STERLING, ILLINOIS — On Wednesday, Nik Jakobs was planting corn. On Thursday, the 41-year-old Illinois cattle farmer stood in a two-acre cornfield preparing to plant something else: a synagogue.
Around 75 people gathered on the edge of the field this week in Sterling, Illinois, a two-hour drive west of Chicago, where Jakobs and his family broke ground on a new home for Temple Sholom, the small congregation that has anchored Jewish life here for more than a century, and where his family has prayed since the 1950s.
The planned 4,000-square-foot building will also house a Holocaust museum inspired by the story of Jakobs’ grandparents, Edith and Norbert, who survived the war after Christian families in the Netherlands hid them in their homes for years. Jakobs described the future museum as a place devoted not only to Jewish history, but to teaching the dangers of hatred and division. “If you have the choice to be right or kind,” he said, repeating advice from his grandmother, “choose kind.”
A 60-foot blue ribbon — chosen by Jakobs’ wife, Katie, to match the color of the Israeli flag — stretched across the future building site. His four daughters held it alongside his parents, brothers and friends. Then Jakobs lifted oversized gold scissors and cut the ribbon as pastors, farmers, city officials and members of neighboring churches applauded.
I’m writing a book about a young Jewish farmer who is building a synagogue in a two-acre cornfield in rural Illinois using sacred objects (ark, Torah, stained glass windows) donated by closing congregations across America. Today, they held the groundbreaking. 🧑🌾 🌽🕍 pic.twitter.com/90TynBMWHC
— Benyamin Cohen (@benyamincohen) May 8, 2026
The synagogue rising from this Illinois cornfield will house pieces of the past.
A nearby storage area holds Jewish objects Jakobs rescued from shuttered synagogues across the country: stained-glass windows, Torah arks, rabbi’s chairs, memorial plaques and wooden tablets engraved with the tribes of Israel. Many came from Temple B’nai Israel, a 113-year-old synagogue that closed down in 2025. It served generations of Jews in McKeesport, Pennsylvania, now a ghost town since the steel mills closed. Its remaining congregants donated sacred objects to Jakobs so their story could live on rather than disappear.
The day before the groundbreaking, the Jakobs family began opening some of the crates for the first time since they were packed away nearly a year ago. Nik’s father, Dave Jakobs, pried open one box with a hammer and crowbar while Nik loosened screws with an electric drill, the family gathered around like archaeologists opening a tomb.
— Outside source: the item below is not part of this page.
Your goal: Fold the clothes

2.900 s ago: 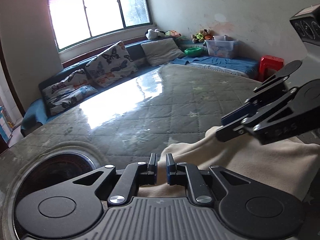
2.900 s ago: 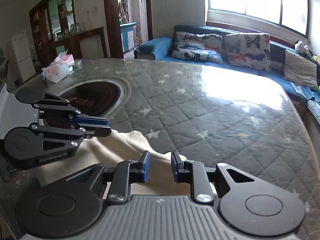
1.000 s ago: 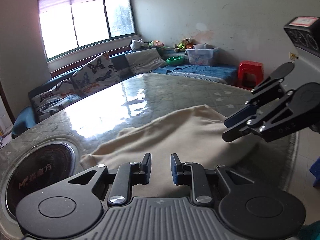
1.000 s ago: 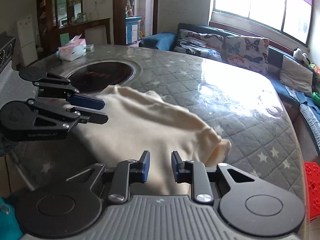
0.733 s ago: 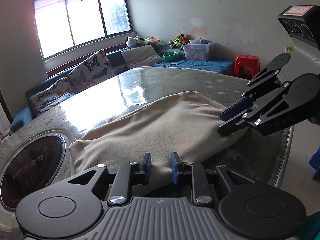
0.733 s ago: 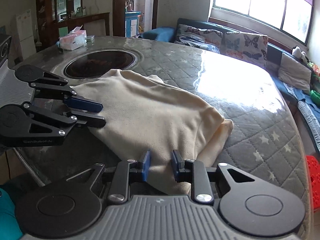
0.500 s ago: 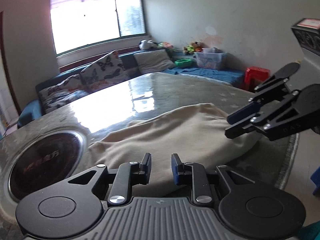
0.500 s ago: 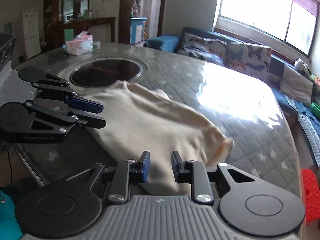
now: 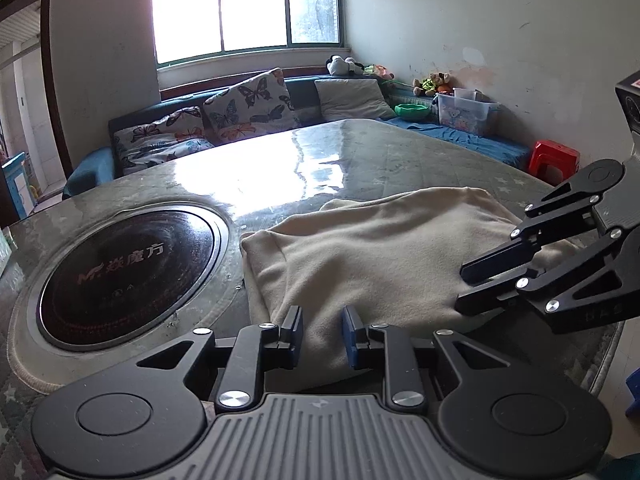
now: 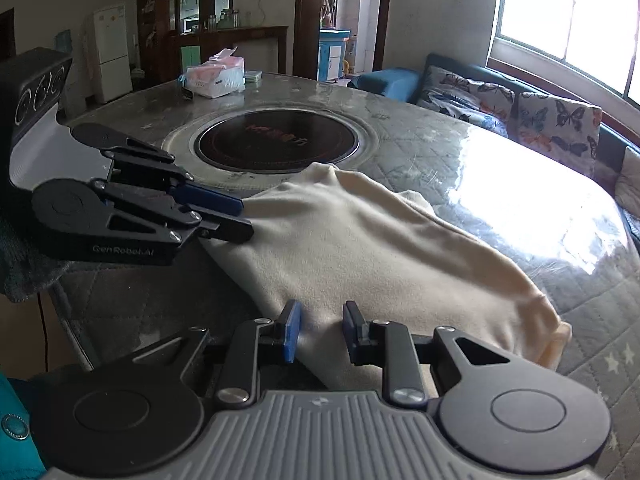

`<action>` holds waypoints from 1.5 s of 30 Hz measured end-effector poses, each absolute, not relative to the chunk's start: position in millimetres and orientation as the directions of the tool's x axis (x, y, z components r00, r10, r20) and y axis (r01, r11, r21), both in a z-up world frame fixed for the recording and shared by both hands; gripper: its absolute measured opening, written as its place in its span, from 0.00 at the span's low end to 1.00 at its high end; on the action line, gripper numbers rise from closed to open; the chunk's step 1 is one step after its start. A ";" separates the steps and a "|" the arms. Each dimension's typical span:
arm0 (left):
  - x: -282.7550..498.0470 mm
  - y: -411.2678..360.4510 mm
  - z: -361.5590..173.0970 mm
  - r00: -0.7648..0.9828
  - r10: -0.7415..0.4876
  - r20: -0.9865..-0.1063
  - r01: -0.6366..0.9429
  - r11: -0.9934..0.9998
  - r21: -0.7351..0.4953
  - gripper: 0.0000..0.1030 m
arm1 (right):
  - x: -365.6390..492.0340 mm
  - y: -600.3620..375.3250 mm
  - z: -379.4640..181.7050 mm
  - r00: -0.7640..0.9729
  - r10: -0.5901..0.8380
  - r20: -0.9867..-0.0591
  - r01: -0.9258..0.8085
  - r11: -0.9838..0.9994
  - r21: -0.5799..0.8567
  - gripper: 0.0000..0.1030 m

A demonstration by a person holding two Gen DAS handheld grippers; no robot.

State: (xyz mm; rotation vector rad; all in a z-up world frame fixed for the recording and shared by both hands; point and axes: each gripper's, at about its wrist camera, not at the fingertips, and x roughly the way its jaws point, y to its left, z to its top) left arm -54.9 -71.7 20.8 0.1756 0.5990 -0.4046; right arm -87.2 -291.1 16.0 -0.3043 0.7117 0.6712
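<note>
The cream garment [image 9: 380, 256], soft, light fleece, is spread on the worktop [image 9: 360, 152] at 3 o'clock from the round hob [image 9: 128, 268]. Its near hem is clenched by left claw [image 9: 319, 336] and right claw [image 10: 318, 334]; corners suit gripping.

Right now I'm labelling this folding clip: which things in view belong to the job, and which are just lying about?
Part of the job:
cream garment
left hand-held gripper
right hand-held gripper
quilted table cover, the work surface

Just lying about:
round cooktop
tissue box
butterfly cushions
red stool
</note>
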 end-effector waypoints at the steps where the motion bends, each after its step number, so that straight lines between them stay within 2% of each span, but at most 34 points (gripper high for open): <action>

Inside was a stained-glass window with images of a tallit and shofar bursting in jewel tones of blue, yellow and red. Jakobs’ mother, Margo, lifted Annie, the youngest of Nik’s daughters, so the 4-year-old could peer inside. The bright red glass matched the bow in her hair.
Nearby sat the massive wooden ark salvaged from Pennsylvania, topped with twin Lions of Judah whose carved paws once overlooked generations of worshippers.

Faith on the farmland
Temple Sholom — founded in 1910 — was once the center of Jewish life in Sterling, a town of 14,500 surrounded by flat farmland and tall grain silos. Its Jewish community once included a pharmacist, the manager of Kline’s department store and the owner of a local McDonald’s franchise.
Over time, membership dwindled. The roof sagged. The pews emptied.
Last year, the congregation sold its aging building and relocated High Holiday services to a tent on the Jakobs’ farm, where prayers mingled with the smell of manure and cattle lowing nearby.
At a moment when many small-town synagogues are closing, Temple Sholom is doing something increasingly rare: building a bigger new sanctuary from scratch. The synagogue will sit prominently along one of Sterling’s main roads — a highly visible expression of Jewish life in a region where Jews are few.
Thursday’s groundbreaking took place on the National Day of Prayer, the annual observance formalized under President Ronald Reagan, who grew up a few miles away in Dixon, Illinois. Earlier that morning, attendees gathered inside New Life Lutheran Church for a breakfast sponsored by Temple Sholom.
“I was so happy to see bagels, lox and cream cheese,” said Rev. James Keenan, a Catholic priest originally from Brooklyn. “It reminded me of home.”
Inside the church sanctuary, a large wooden cross glowed amber and blue above the dais while two giant screens displayed the National Day of Prayer logo. Jakobs, wearing cowboy boots, jeans and a powder-blue blazer, addressed the crowd.
“Tolerance is not weakness,” he said. “It is strength.”
The new synagogue will sit beside New Life Lutheran Church on land sold to Temple Sholom by farmer Dan Koster, 71, who has known the Jakobs family for three generations.
“We need more religious presence in the community,” Koster said.

For Drew Williams, New Life’s 38-year-old lead pastor, the synagogue and museum represent more than neighboring buildings. His church already hosts food-packing drives, summer meal programs and community events. He imagines future partnerships with Temple Sholom.
“I don’t think there’s any community that is immune to hate,” Williams said. “That just means it’s on us” to be on the other side “spreading peace.”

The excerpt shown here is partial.